Come detto, la Commissione, che ricordiamo non ha poteri di enforcement diretto in questo settore, non agirà da sola in questa Indagine ma si avvarrà del contributo delle CPC di sei Stati Membri dell’Unione europea (ossia: Belgio, Germania, Grecia, Italia, Spagna e Svezia).

Data la sensibilità dell’argomento – soprattutto in un momento tanto delicato non solo per i consumatori ma anche per l’industria del volo, che ha visto crollare il proprio fatturato nell’anno passato a causa della pandemia di Covid-19 – sarà interessante attendere i risultati dell’indagine e le conclusioni della Commissione al fine di comprendere quanto peserà nel processo valutativo la natura emergenziale della situazione.

Luca Feltrin
----------------------------------------

Legal News/Abuso di posizione dominante e smartphones – L’Autorità della concorrenza inglese ha avviato un’istruttoria nei confronti di Apple per possibili comportamenti abusivi relativi all'accesso degli sviluppatori di app al proprio App Store

Con un comunicato stampa dello scorso 4 marzo, la Competition and Market Authority britannica (CMA) ha comunicato di aver formalmente avviato un’istruttoria nei confronti di Apple Inc. (Apple o la Società) volta a constatare la natura potenzialmente restrittiva dei termini e condizioni imposti agli sviluppatori di app per l’accesso al proprio portale denominato App Store.

La CMA intende seguire le orme della Commissione europea (la Commissione), la quale ha avviato – in data 16 giugno 2020 – due diversi procedimenti aventi natura analoga nei confronti di Apple (e già oggetto di commento su questa Newsletter) concernenti (i) il sistema di pagamento denominato Apple Pay; e (ii) le regole che governano la distribuzione agli utenti di app attraverso il suo App Store.
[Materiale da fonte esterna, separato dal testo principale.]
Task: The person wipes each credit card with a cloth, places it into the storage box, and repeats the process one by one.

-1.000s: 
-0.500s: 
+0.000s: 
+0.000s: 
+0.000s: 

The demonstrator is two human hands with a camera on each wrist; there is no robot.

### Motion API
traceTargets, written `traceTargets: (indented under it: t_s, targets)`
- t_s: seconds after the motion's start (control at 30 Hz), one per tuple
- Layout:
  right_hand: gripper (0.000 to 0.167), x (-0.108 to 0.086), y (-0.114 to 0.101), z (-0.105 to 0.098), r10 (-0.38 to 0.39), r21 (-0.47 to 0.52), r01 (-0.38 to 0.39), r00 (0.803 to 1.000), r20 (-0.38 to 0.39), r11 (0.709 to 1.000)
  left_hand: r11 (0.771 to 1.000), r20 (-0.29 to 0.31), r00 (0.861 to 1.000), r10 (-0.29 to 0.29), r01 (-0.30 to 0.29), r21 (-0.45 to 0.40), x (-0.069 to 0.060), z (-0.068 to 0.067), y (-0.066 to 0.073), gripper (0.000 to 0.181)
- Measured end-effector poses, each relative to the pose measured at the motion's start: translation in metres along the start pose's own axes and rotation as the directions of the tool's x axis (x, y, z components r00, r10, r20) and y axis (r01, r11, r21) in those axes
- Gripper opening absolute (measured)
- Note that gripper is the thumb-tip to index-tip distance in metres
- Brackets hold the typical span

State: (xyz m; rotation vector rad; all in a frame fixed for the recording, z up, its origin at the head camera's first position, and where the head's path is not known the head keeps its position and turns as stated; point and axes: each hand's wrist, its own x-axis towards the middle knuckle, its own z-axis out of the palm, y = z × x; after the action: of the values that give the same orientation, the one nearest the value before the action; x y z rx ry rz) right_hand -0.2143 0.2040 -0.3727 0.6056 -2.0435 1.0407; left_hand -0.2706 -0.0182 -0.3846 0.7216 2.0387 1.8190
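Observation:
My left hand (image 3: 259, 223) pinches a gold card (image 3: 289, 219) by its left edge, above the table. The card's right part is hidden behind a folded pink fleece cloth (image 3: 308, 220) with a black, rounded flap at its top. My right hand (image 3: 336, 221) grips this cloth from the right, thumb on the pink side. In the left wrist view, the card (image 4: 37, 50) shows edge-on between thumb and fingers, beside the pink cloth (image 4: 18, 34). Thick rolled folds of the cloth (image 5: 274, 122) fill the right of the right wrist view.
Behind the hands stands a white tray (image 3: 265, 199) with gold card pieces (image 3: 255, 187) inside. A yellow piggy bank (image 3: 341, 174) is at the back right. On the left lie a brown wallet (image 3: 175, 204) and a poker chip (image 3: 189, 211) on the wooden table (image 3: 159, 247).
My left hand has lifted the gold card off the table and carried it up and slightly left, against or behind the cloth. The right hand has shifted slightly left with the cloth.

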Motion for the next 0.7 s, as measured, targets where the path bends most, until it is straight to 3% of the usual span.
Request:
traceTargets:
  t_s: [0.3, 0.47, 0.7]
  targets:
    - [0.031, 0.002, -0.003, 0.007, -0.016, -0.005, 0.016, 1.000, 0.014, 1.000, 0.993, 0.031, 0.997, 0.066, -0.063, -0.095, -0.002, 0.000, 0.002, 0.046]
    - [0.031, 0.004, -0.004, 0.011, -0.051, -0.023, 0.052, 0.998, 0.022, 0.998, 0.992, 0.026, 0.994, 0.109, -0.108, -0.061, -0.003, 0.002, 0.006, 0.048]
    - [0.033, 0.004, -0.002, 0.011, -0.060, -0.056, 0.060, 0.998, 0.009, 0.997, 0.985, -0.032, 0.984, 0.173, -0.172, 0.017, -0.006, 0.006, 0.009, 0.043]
In particolare, la CMA sottolinea che Apple non solo riveste un ruolo preminente nella produzione e commercializzazione di smartphone e tablet ma anche che l’App Store rappresenta – per i terzi sviluppatori di app – l’unico mezzo tramite cui distribuire i propri prodotti per i dispositivi gestiti dai sistemi operativi iOS e iPadOS di Apple, nonché l’unico tramite mediante il quale i proprietari di detti dispositivi possono avere accesso a tali app. Sul punto, gli sviluppatori di app lamentano che tutte le app disponibili sull’ Apple Store devono da questa essere approvate. Tale approvazione è condizionata al fatto che gli sviluppatori accettino i termini imposti da Apple, i quali – inter alia – impongono la distribuzione delle app in questione esclusivamente attraverso l’App Store, tramite cui Apple addebita una commissione fino al 30%, ed utilizzando il sistema di pagamento interno ad Apple denominato Apple Pay.
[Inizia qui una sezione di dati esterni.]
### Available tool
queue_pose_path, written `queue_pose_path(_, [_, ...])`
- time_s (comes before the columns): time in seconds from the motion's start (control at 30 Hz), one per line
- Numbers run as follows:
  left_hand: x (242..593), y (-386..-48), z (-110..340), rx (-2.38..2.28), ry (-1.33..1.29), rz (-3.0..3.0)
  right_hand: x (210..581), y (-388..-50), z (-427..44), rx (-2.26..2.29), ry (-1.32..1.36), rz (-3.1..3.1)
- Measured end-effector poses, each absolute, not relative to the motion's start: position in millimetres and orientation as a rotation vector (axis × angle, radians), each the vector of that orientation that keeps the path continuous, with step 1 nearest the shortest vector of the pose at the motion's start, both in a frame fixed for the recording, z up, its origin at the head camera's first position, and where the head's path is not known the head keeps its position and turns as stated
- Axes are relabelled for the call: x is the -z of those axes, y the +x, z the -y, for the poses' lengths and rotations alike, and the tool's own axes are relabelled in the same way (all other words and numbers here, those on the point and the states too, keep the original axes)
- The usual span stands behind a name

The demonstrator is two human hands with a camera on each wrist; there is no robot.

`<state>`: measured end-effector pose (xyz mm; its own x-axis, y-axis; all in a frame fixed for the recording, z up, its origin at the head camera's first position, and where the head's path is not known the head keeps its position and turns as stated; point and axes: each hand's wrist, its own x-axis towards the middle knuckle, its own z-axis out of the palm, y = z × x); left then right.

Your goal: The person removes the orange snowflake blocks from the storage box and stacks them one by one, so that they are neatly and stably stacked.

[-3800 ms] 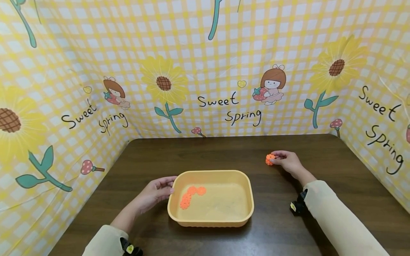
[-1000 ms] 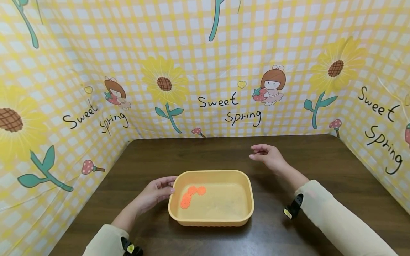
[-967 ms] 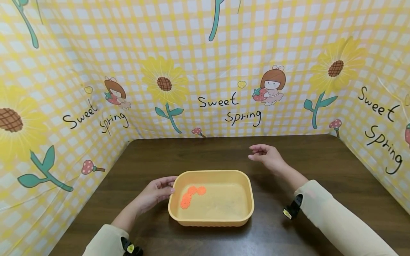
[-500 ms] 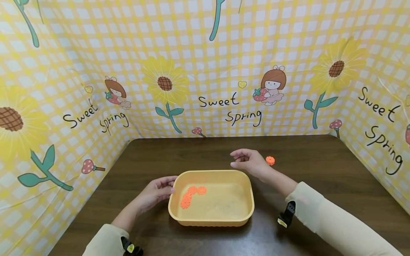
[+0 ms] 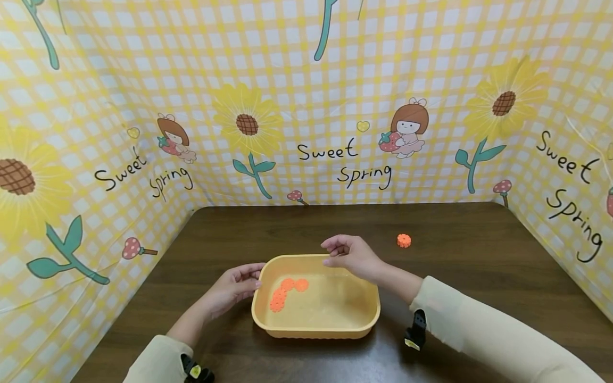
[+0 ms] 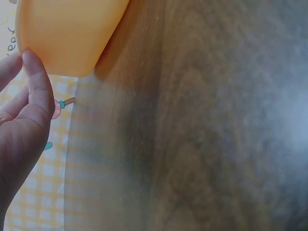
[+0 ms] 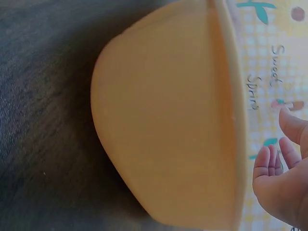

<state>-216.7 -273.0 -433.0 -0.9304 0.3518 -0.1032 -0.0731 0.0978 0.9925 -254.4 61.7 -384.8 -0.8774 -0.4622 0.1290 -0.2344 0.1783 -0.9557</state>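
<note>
Here came the key spot: the right hand (image 5: 355, 259) hung over the far side of the yellow box (image 5: 315, 333), thumb and fingers parted and loosely bent, nothing between them! Across from it, the left hand (image 5: 226, 291) had the box's left rim lightly pinched between thumb and fingers, apparently to steady it. The box sat out on the desk (image 5: 445, 234), well in from the far edge, with a few orange discs (image 5: 278, 300) bunched inside towards its left wall. And out on its own, towards the desk's far right corner, sat a small orange stack (image 5: 404, 241), touched by neither hand! The step in hand read as a reach for the discs, the stack looking like their gathering point. The next move probably called for the right fingertips to dip into the box and lift one flat disc by its edge, a fiddly pinch. Now the writing: the checked cloth (image 5: 306, 96) said "Sweet Spring" in black lettering (image 5: 328, 152), at left, centre and right, and sideways in the right wrist view. No brand showed on the box; the yellow label (image 5: 412, 344) on the black wrist camera (image 5: 416, 327) was too small to read.
</note>
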Motion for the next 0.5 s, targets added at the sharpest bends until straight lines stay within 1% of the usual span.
queue_pose_path(0.5, [433,-216,273,-1.905,0.268,-2.067,409,-243,-29,1.651,-0.801,-2.24])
Alla luce di tali doglianze e successivamente ad un’indagine preliminare, la CMA, ha avviato un’istruttoria per valutare se Apple vanti una posizione di dominanza nella distribuzione di applicazioni nel Regno Unito e, in caso affermativo, se Apple imponga effettivamente termini anticoncorrenziali o comunque scorretti a danno degli sviluppatori che utilizzano l'App Store.

Come per il procedimento dinnanzi alla Commissione, anche in questo caso, data anche la complessità tecnica della materia oggetto d’esame, si presume che l’indagine della CMA richiederà molto tempo prima di poter addivenire ad una decisione, in un mercato peraltro esposto a continua innovazione grazie, tra gli altri, proprio ad Apple.